Debugging a branch predictor requires careful logging and close inspection. A faulty branch predictor simply causes our processor to run slower, but it usually doesn’t cause the processor to produce incorrect results. That’s why it becomes important to have ways of checking the predictor’s behavior. This sort of debugging was how I discovered a major bug in my BTB where I was using only a quarter of the lines. When I was using the pcs as keys into the buffer, I didn’t chop off the two least significant bits, which were always zero.

Although in practice, I mostly measured the performance by eyeballing the debug output and seeing on the Konata visualization whether we had any predictable branch misses. A more rigorous approach may involve analyzing the trace of executed instructions.

Predictor on Dhrystone with moderate performance. — Logging for the branch predictor (just a branch target buffer) with moderate performance on a part of Dhrystone.

Predictor on Dhrystone with good performance. — The branch predictor with good performance on a part of Dhrystone.

Predictor on matrix multiplication with excellent performance. — The branch predictor on a very tight matrix multiplication loop with excellent performance.

Cache Improvements

The base for my improved caches was my cache implementation from class, though I had to upgrade it from the toy example into a more realistic (so I’m told) 128-line 16-word-per-line L1 cache. For the superscalar design, I split my cache into one instruction ReadOnlyCache and one into a normal data Cache.

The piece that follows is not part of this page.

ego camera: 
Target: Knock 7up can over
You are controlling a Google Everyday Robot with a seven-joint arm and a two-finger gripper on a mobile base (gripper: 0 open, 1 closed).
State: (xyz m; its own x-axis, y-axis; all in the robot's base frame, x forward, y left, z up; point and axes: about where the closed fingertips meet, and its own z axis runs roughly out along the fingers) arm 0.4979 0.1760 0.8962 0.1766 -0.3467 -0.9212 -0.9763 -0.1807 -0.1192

Part way through the project, I also pulled the caches onto the chip itself for synthesis. The move increased both synthesized area and delay because we just didn’t count them before. But I think it allows me to make stronger claims about the practicality of the processor, since the cache isn’t just sitting on the sideline. Part of my motivation for pulling in the caches was reading about superpipelined processors in Hennessy and Patterson, where the cache constituted a big enough delay where they had to pipeline steps within the cache. It would feel weird if I didn’t know whether my caches bottlenecked my design.

If I was to continue working on the caches, I would seek to make the data cache non-blocking upon misses, and maybe make it two-way associative too.

Store Buffer

An early improvement I made was implementing a store buffer. When our cache receives a load, our processor tends to stall until it receives a response. So, it’s important that we prioritize loads over stores. This is even more true when we consider that storing in our cache requires two cycles (one to get the cache line, another to modify and save it back).

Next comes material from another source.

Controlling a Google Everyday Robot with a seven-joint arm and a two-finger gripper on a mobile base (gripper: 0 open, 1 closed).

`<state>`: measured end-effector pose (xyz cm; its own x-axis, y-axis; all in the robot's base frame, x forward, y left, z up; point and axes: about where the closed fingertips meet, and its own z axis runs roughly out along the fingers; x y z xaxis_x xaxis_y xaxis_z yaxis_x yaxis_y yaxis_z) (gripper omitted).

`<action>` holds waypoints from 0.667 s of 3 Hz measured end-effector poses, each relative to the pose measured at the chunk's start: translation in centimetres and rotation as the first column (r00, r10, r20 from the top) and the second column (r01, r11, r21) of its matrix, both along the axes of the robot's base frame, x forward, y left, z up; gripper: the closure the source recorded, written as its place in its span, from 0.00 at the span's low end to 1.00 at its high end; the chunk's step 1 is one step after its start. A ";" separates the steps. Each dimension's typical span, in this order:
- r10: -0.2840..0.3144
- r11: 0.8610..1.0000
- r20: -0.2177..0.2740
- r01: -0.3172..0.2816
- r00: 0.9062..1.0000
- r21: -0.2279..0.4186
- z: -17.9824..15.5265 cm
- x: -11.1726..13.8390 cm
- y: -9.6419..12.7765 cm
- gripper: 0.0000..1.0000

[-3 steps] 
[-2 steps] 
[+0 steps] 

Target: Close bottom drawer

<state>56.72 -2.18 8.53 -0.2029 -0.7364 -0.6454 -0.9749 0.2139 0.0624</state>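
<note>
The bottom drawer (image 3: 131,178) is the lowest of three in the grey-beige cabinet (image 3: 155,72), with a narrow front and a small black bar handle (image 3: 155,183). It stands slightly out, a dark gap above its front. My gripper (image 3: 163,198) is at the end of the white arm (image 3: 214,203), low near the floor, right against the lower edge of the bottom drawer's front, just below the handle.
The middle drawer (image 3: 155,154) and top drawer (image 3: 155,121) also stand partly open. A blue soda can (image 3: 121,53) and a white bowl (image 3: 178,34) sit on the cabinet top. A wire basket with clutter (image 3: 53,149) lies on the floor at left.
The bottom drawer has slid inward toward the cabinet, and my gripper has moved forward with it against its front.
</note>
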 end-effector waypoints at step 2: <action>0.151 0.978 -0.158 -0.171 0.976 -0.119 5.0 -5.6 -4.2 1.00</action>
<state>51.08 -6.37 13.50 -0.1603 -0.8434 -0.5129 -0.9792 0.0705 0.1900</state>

With our store buffer, when we receive a store request, we put it off to the side and pretend it hits. Next cycle, we see whether we receive another request.

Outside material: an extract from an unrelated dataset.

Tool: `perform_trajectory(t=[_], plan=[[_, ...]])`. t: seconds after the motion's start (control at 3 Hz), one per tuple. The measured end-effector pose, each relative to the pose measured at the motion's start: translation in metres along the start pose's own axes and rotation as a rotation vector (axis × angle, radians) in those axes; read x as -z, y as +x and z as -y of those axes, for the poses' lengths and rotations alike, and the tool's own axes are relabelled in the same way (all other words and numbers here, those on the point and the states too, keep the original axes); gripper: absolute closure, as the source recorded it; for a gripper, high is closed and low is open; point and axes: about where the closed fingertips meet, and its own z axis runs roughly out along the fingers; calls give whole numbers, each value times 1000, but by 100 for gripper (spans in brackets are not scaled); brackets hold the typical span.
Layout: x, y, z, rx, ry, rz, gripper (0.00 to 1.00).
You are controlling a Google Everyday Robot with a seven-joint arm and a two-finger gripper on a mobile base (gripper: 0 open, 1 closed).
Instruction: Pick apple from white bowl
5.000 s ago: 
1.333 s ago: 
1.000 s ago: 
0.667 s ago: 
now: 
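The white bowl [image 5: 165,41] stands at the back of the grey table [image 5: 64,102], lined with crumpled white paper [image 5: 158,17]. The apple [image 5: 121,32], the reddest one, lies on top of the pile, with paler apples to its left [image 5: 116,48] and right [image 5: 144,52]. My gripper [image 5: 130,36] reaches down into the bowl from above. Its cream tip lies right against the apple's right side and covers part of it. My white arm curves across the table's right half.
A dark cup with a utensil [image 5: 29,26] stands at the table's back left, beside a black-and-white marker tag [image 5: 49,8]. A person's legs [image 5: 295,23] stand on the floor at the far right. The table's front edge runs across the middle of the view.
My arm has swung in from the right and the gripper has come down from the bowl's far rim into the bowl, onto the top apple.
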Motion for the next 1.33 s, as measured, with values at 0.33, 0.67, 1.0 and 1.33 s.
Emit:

If we don’t receive a request, we begin processing the oldest store buffer entry.
If we receive a store request, we add it to our store buffer but we begin processing the oldest store buffer entry too. This is so our store buffer doesn’t fill up while our cache internals lie idle.
If we receive a load request, we process that immediately.

The idea is to keep our cache internals open for loads. It also allows the cache to continue background work while our processor is busy processing ALU instructions, spreading out the computation.

This particular design isn’t necessarily optimal; once we start processing a store it will take another cycle to finish, so having no request this cycle and a load request next cycle will make the load wait. An improvement requiring more hardware could be allowing a two-cycle store to be put on hold in the case of an incoming load request. But for the hardware complexity, it’s not too bad. This design was already difficult enough to debug.

My data structure that implements the store buffer is also not optimal, and I discuss it later in optimizing submodules. My inefficient implementation causes the critical-path delay to grow too much with respect to the number of entries.

Prefetching

Each instruction cache line fill takes 16 words of instruction. With straight-line code, superscalar processing consumes 16 instructions in only 8 cycles. Our L1 cache model however has a miss penalty of 40 cycles. Prefetching allows us to have a better ratio of runtime versus cache miss time for straight-line code.

The prefetch functionality I implemented doesn’t actually ensure continuous fetching without misses for straight-line code. All it does is whenever we fill an instruction miss, we also fill the next line. There isn’t much additional cost because our main memory (out of the scope of the project) is internally pipelined. This lazy approach does penalize us for straight-line code, but because straight-line code constitutes such a small part of our benchmarks, I didn’t worry too much about it.

A slightly more sophisticated prefetcher would maintain some distance to when our next “predicted” cache miss would be so we would never have a cache miss for straight-line code. At peak performance, we would need to stay five lines ahead. An even more sophisticated prefetcher may even look ahead for control flow instructions and prefetch the instructions at those targets, just in case.

Pipeline visualization of straight-line code with significant delays due to cache filling. — Our prefetcher just fetches two lines of instructions instead of just one. Here is a contrived example meant to illustrate the limitations when we have more than 32 consecutive instructions of straight-line code.

More aggressive prefetching requires additional hardware and might even reduce performance. We could prefetch more aggressively if our cache was non-blocking on misses and if it had some associativity that protected against evicting our current stream of instructions. For a project where every feature cost me some development time and where the goal was out-of-order processing, I went for the first approximation of prefetching.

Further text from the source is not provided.